Autre illustration : le baril américain de Wyoming Asphalt Sour, un pétrole dense utilisé principalement pour produire du bitume, est « tombé à un prix négatif » au cours du mois de mars. « Cela veut dire que les producteurs font cadeau de leur pétrole car ils n’ont aucun endroit pour le stocker », poursuit Benjamin Louvet. Les réserves mondiales de brut étant déjà aux trois quarts pleines, l’hypothèse d’une saturation totale des capacités de stockage n’est pas à exclure. « Sans réduction importante de la production, d’ici un mois les stocks mondiaux seront pleins et les compagnies devront vendre à perte », ajoute-t-on chez Trafigura Group, le deuxième plus grand négociant indépendant de pétrole.

900 postes supprimés chez Vallourec

Ce coup de semonce frappe aussi de plein fouet les principales majors de la planète (ExxonMobil, BP, Total, Equinor…). Selon le Financial Times, elles se sont même constituées un véritable trésor de guerre en levant, depuis mi-mars, 32 milliards de dollars sur le marché obligataire pour faire face à l’effondrement des cours. Pour UBS, les plus grandes compagnies pétrolières mondiales vont également investir 20 % de moins que prévu en 2020. Le russe Lukoil ou le saoudien Aramco réduiront eux la voilure de 25 %, prédit la banque suisse. Quant à certains grands projets comme ceux en haute mer de Total, dans le Golfe du Mexique et au Nigeria, UBS prévoient qu’ils seront retardés.

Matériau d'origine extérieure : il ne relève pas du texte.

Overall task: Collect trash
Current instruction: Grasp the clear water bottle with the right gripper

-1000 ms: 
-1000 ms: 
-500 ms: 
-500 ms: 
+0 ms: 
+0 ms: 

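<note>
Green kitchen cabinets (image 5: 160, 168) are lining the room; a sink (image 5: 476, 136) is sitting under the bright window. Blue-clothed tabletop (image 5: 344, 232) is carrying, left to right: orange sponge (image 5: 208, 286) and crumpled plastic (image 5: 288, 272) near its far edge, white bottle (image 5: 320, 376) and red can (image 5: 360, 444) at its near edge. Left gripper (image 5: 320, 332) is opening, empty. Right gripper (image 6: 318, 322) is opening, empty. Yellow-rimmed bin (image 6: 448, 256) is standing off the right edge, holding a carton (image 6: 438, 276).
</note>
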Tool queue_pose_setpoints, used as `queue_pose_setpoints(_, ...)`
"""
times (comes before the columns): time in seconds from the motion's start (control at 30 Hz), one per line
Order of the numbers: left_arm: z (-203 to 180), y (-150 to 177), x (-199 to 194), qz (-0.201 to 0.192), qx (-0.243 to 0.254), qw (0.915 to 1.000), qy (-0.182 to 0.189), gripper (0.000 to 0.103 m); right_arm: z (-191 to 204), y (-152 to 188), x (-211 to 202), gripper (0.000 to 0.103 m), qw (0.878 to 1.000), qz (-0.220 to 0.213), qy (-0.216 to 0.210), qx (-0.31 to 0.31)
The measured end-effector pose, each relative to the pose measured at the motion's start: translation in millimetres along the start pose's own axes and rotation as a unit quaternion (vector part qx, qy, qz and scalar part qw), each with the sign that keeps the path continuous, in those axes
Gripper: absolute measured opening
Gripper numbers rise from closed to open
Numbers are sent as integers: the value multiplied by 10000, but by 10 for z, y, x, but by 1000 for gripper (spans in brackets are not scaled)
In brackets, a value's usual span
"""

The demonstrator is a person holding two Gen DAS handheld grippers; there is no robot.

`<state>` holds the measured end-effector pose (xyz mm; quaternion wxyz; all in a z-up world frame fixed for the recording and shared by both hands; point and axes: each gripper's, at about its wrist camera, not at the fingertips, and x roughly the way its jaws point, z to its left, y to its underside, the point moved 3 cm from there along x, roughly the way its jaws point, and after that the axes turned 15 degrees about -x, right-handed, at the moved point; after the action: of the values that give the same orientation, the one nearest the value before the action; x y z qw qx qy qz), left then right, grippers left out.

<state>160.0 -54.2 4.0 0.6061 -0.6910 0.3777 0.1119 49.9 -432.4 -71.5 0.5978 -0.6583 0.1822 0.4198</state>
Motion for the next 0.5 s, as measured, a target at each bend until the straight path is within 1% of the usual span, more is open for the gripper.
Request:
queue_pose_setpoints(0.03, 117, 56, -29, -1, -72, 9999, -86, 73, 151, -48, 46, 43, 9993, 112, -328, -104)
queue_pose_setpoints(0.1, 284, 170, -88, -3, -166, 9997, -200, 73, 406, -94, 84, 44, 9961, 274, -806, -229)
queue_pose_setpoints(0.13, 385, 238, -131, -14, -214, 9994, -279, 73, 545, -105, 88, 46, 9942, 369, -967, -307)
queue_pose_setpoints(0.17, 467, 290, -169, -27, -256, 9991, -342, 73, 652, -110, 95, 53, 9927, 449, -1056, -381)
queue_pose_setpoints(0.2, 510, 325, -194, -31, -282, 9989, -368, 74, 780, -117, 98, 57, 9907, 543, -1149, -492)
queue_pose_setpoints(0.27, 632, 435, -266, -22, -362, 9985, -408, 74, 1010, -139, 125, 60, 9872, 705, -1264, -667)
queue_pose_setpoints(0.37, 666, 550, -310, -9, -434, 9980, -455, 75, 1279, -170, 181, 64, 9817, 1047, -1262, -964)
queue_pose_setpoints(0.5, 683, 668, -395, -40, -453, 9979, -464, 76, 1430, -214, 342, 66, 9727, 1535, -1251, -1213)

Encore plus rude pourrait être le choc pour le secteur parapétrolier. D’après le cabinet Rystad Energy, c’est au total plus de un million d’emplois qui devraient être amenés à disparaître en 2020. Des prévisions très sombres qui se sont confirmées le 6 avril avec l’annonce par Vallourec de la suppression de 900 postes en Amérique du Nord, soit plus du tiers de ses effectifs dans la région. Autre géant français des services pétroliers affecté par la crise, Schlumberger, qui a perdu depuis janvier 60% de sa valeur en Bourse, a aussi annoncé qu’il allait tailler dans ses effectifs. Le marseillais Bourbon, qui assure des services en mer pour le secteur et vient d’être repris par ses créanciers à la barre du tribunal, est également dans une situation très difficile.